Aurelion
Un mondo in cui il tempo può avere un prezzo, il sangue può diventare moneta e ogni civiltà rappresenta un tentativo di rispondere al Grande Nulla. Gildglade sopravvive proprio sulla ferita in cui quelle risposte hanno fallito.
L'oro contro il Grande Nulla
Aurelion prende il nome da due idee che il mondo si rifiuta di separare: l'oro e l'età. L'antica etimologia unisce aureus, il linguaggio dell'oro, ad aeon, il linguaggio del tempo, e l'universo si comporta come se quel gioco di parole fosse una legge naturale. La ricchezza non è mai soltanto ricchezza. L'oro misura anni, vita, obblighi e potere; il sangue può entrare nello stesso conto; la Memoria può essere conservata; una Funzione può essere imposta come un peso fisico. Il soprannaturale, quindi, non è un secondo mondo sovrapposto alla vita quotidiana. È la contabilità nascosta grazie alla quale la vita quotidiana continua.
Le cosmologie più antiche descrivono l'esistenza come una successione di difese fallite contro il Grande Nulla. Apollo rispose al non-essere con l'Armonia e generò gli elfi, esseri così perfettamente adattati alla propria Funzione che la scelta quasi non esisteva. Cibele rispose con la Struttura e generò i nani, che fissarono il mondo nella materia, nella formula e nella macchina. Dioniso introdusse la variabile pericolosa che nessuno dei due sistemi precedenti poteva assorbire: il Tempo personale, vissuto da un Corpo, capace di diventare Memoria e poi scelta. Gli umani ereditano questa libertà. Ereditano anche l'avidità, quell'appetito umano capace di riconvertire la libertà in meccanismo.

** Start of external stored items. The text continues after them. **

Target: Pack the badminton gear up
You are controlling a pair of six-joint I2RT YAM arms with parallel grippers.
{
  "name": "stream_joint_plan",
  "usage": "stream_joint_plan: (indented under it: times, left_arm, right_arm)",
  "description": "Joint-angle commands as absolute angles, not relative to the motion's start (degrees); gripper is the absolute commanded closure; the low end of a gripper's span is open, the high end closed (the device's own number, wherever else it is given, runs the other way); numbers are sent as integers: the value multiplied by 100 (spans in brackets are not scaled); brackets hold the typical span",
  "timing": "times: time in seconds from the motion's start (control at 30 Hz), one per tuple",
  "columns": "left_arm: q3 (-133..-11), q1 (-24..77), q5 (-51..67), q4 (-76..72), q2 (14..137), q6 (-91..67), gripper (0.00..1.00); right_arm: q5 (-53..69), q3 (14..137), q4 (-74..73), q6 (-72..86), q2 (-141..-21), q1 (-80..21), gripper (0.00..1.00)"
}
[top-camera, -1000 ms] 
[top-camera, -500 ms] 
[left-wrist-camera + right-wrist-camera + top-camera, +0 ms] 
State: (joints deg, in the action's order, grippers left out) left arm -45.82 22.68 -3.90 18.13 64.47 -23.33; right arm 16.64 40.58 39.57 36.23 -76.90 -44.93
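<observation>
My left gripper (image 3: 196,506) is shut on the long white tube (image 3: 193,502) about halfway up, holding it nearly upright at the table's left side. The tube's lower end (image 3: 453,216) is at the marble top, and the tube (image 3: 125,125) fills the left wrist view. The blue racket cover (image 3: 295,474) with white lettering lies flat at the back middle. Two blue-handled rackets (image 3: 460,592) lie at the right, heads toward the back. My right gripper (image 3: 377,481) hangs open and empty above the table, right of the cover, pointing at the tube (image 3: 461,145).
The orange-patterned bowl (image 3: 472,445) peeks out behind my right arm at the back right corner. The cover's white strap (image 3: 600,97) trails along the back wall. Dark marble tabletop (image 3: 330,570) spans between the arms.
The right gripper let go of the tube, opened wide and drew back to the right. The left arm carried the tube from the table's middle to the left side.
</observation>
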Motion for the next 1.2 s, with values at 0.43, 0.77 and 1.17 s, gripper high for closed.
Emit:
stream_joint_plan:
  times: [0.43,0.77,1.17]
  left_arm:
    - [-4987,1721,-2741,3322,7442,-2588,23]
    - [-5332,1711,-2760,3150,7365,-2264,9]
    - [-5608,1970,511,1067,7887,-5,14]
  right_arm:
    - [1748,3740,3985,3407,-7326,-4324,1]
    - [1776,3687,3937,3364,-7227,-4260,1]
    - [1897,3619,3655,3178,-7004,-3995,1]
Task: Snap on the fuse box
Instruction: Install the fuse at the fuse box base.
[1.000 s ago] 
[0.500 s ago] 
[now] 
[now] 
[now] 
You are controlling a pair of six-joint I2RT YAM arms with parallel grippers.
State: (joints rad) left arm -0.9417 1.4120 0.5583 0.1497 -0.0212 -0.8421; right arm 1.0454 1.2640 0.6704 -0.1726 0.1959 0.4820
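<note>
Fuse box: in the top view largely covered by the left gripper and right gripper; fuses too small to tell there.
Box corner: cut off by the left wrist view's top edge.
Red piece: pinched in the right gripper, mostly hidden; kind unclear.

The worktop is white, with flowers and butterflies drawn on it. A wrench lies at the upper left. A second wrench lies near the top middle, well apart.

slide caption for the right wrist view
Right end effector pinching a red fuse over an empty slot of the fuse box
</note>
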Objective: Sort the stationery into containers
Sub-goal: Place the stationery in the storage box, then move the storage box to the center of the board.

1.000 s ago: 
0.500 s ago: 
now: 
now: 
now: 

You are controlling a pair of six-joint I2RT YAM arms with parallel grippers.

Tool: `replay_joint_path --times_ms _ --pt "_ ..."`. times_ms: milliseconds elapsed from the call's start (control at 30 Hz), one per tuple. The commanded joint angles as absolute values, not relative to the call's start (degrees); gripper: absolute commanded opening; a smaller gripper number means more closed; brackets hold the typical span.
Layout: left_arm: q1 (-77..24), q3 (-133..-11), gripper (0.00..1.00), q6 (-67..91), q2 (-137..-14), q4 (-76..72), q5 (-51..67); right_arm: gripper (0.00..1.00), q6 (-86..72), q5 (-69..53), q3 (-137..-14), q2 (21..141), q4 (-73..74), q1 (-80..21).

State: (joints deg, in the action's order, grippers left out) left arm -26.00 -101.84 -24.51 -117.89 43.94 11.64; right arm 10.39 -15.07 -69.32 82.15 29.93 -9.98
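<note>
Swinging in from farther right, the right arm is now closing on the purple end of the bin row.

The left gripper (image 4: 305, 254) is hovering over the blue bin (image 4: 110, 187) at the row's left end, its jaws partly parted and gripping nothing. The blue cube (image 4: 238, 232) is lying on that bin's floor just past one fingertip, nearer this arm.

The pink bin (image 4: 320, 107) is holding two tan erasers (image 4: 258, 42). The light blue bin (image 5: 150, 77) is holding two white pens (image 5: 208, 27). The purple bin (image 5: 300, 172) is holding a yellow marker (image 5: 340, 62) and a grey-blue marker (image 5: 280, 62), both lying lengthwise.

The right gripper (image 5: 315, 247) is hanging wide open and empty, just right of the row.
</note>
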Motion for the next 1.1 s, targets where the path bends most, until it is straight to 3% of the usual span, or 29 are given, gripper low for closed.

Da nessuna parte questa contraddizione è più evidente che a Gildglade. Il porto settentrionale sorge sopra il Nodo di Separazione danneggiato, la maggiore concentrazione superstite dell'antica Macchina. Quando la città si consegnò all'Ordine Dorato, il Nodo tornò ad agitarsi. I mostri furono attirati nei suoi sotterranei; i cacciatori li uccisero; il sangue versato da una mano umana mossa dall'avidità divenne oro. La città imparò a nutrirsi dello stesso processo che rafforza la ferita sotto le sue fondamenta. Pane, mura, incantesimi, potere rituale e perfino la speranza di indipendenza politica possono essere comprati con una sostanza la cui produzione accelera la catastrofe dalla quale la città spera di fuggire.
Per questo Aurelion è meno una lotta tra bene e male che una storia di soluzioni che diventano il proprio prezzo. La Regina delle Fate vorrebbe riscrivere le Tavole divine; il Signore Oscuro raccoglie ciò che il mondo respinge e dimentica; i Re Bianchi sterilizzano la magia come se la realtà fosse infetta; i mercanti trasformano la guerra in credito e i cacciatori trasformano l'apocalisse in mestiere. Il tono oscilla tra dark fantasy, folklore, assurdo e umorismo nero perché le persone che vivono dentro questo macchinario continuano comunque a sposarsi, vantarsi, mercanteggiare e bere. Il mondo è immenso, ma la sua domanda centrale è intima: quando ogni sistema offre la sopravvivenza in cambio dell'integrazione nel sistema, che cosa resta di una scelta che sia davvero tua?